Una comunicazione così importante doveva avere piena accessibilità in diretta per tutti. Gli anziani sordi non hanno i canali social e nel nostro Paese l’interprete non è mai previsto, quindi è sempre a carico del sordo. Martedì 24 però è andata meglio. Ero presente nell’angolo destro dello schermo di tutti gli italiani, in diretta televisiva e sulla pagina Facebook di Conte. Come in Spagna, in Francia e in Brasile, finalmente il discorso del presidente era affiancato da un interprete in lingua dei segni. Dico grazie all’Ente nazionale dei sordi che ha lottato per tutto ciò.

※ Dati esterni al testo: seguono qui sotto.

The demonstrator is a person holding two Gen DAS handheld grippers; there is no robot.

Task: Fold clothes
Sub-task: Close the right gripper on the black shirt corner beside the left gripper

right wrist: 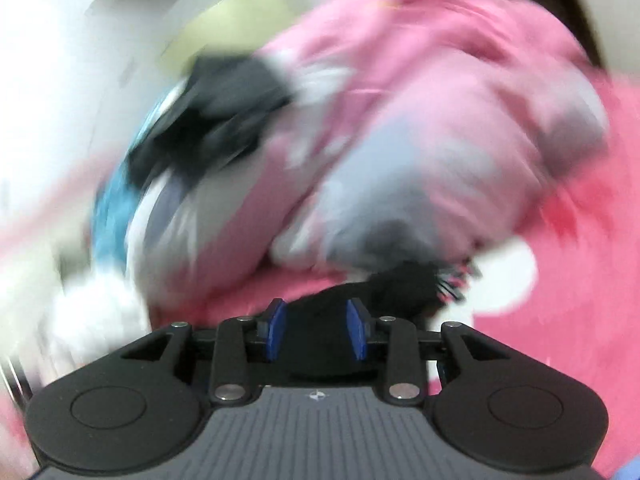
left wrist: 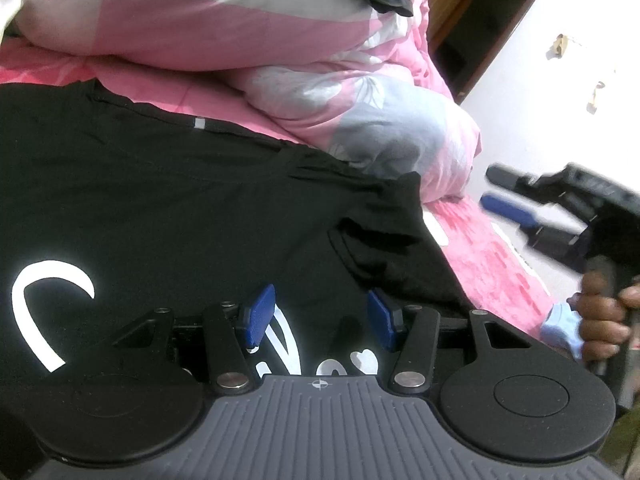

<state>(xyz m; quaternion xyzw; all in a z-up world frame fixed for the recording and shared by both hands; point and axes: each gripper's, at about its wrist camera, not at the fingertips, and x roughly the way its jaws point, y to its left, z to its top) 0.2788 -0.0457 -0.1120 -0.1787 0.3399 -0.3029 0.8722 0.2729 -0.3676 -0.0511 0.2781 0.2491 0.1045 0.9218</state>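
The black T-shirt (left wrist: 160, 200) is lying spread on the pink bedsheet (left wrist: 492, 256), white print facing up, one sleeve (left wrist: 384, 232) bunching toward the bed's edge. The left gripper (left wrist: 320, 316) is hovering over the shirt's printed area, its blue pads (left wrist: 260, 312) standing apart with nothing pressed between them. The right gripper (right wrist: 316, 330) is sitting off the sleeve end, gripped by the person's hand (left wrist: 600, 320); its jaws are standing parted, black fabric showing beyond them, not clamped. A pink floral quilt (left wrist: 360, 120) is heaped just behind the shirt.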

Adesso anche i sordi possono sentirsi alla pari degli udenti. Alla sera, finito il lavoro, scarico la tensione che in questo periodo è più alta del solito. E penso spesso, alla mia terra natale, alle Marche. Sono preoccupata, penso e rifletto ai valori della famiglia, all’affetto dei miei cari. Mia mamma ora si trova con la nonna nel comune di Monteleone di Fermo. Tutte le estati da Roma, dove vivo fin da piccola, quando mia madre si trasferì per lavoro, torno a casa per stare con cugini e parenti.